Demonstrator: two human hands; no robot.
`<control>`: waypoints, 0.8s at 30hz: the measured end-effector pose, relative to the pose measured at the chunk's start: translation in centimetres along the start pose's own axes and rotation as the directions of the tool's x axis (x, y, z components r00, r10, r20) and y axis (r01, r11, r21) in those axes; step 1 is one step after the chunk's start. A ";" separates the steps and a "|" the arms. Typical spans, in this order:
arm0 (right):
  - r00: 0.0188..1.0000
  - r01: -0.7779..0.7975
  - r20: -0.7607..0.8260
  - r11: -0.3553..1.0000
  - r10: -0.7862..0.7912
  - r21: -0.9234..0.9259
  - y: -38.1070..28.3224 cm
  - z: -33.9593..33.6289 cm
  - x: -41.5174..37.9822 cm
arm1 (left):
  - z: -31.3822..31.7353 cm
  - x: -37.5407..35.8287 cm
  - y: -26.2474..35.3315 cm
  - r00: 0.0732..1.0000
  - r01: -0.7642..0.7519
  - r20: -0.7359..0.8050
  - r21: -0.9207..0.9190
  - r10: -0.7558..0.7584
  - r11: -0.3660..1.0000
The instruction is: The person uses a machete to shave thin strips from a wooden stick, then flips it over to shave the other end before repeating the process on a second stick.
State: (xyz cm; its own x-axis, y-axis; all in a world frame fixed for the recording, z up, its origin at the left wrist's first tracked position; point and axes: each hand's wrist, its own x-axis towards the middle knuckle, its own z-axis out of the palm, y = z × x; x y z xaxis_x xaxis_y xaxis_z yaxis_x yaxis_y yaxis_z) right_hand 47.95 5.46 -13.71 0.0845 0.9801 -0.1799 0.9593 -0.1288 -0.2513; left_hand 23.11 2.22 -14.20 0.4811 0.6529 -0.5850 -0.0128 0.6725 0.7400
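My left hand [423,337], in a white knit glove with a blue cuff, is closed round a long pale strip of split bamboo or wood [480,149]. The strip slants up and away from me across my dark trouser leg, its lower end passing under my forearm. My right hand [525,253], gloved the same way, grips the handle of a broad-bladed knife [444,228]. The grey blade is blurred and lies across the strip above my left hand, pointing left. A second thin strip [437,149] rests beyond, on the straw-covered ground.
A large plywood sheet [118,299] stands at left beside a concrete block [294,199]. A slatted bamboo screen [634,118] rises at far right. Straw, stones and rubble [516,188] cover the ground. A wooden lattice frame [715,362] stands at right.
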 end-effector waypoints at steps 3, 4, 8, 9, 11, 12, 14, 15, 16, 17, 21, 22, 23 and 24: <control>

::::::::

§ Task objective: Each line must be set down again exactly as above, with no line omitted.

§ Answer for this exercise:
Demonstrator: two human hands; no robot.
`<control>`: waypoints, 0.8s at 30hz: the measured end-effector pose, relative to the pose measured at the chunk's start: translation in centimetres along the start pose's own axes and rotation as the directions of the tool's x axis (x, y, z components r00, r10, r20) and y axis (r01, r11, r21) in those axes; step 1 is one step after the chunk's start. A ";" separates the steps and a "|" the arms. Typical spans, in this order:
arm0 (right):
  - r00: 0.0188..1.0000
  - r01: -0.7779..0.7975
  - r20: -0.7607..0.8260
  - r11: -0.3553..1.0000
  - r10: -0.7862..0.7912
  - r21: -0.9234..0.9259
  - y: -38.1070..28.3224 cm
  - z: -33.9593..33.6289 cm
  - x: -41.5174..37.9822 cm
arm1 (left):
  - z: -31.3822..31.7353 cm
  - x: -37.5407..35.8287 cm
  - y: -26.2474..35.3315 cm
  - r00: 0.0732..1.0000
  - r01: -0.7642..0.7519
  - r20: -0.7359..0.8050
  - r21: -0.9207..0.9190
  - r10: -0.7558..0.7584
  - r11: -0.3660..1.0000
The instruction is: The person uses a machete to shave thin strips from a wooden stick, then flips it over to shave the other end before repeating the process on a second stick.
State: (xyz cm; its own x-axis, y-axis; all in a world frame fixed for the recording, z up, its origin at the left wrist's first tracked position; point and axes: each hand's wrist, its own x-axis towards the middle knuckle, its own z-axis out of the palm, y = z × x; x y z xaxis_x xaxis_y xaxis_z yaxis_x yaxis_y yaxis_z) right_hand 47.95 5.46 -13.71 0.0845 0.9801 -0.1799 0.9593 -0.1288 -0.2513; left_hand 23.11 2.22 -14.20 0.4811 0.6529 -0.5850 -0.0128 0.6725 0.7400
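My left hand [423,337], in a white knit glove with a blue cuff, is closed round a long pale strip of split bamboo or wood [480,149]. The strip slants up and away from me across my dark trouser leg, its lower end passing under my forearm. My right hand [525,253], gloved the same way, grips the handle of a broad-bladed knife [444,228]. The grey blade is blurred and lies across the strip above my left hand, pointing left. A second thin strip [437,149] rests beyond, on the straw-covered ground.
A large plywood sheet [118,299] stands at left beside a concrete block [294,199]. A slatted bamboo screen [634,118] rises at far right. Straw, stones and rubble [516,188] cover the ground. A wooden lattice frame [715,362] stands at right.
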 end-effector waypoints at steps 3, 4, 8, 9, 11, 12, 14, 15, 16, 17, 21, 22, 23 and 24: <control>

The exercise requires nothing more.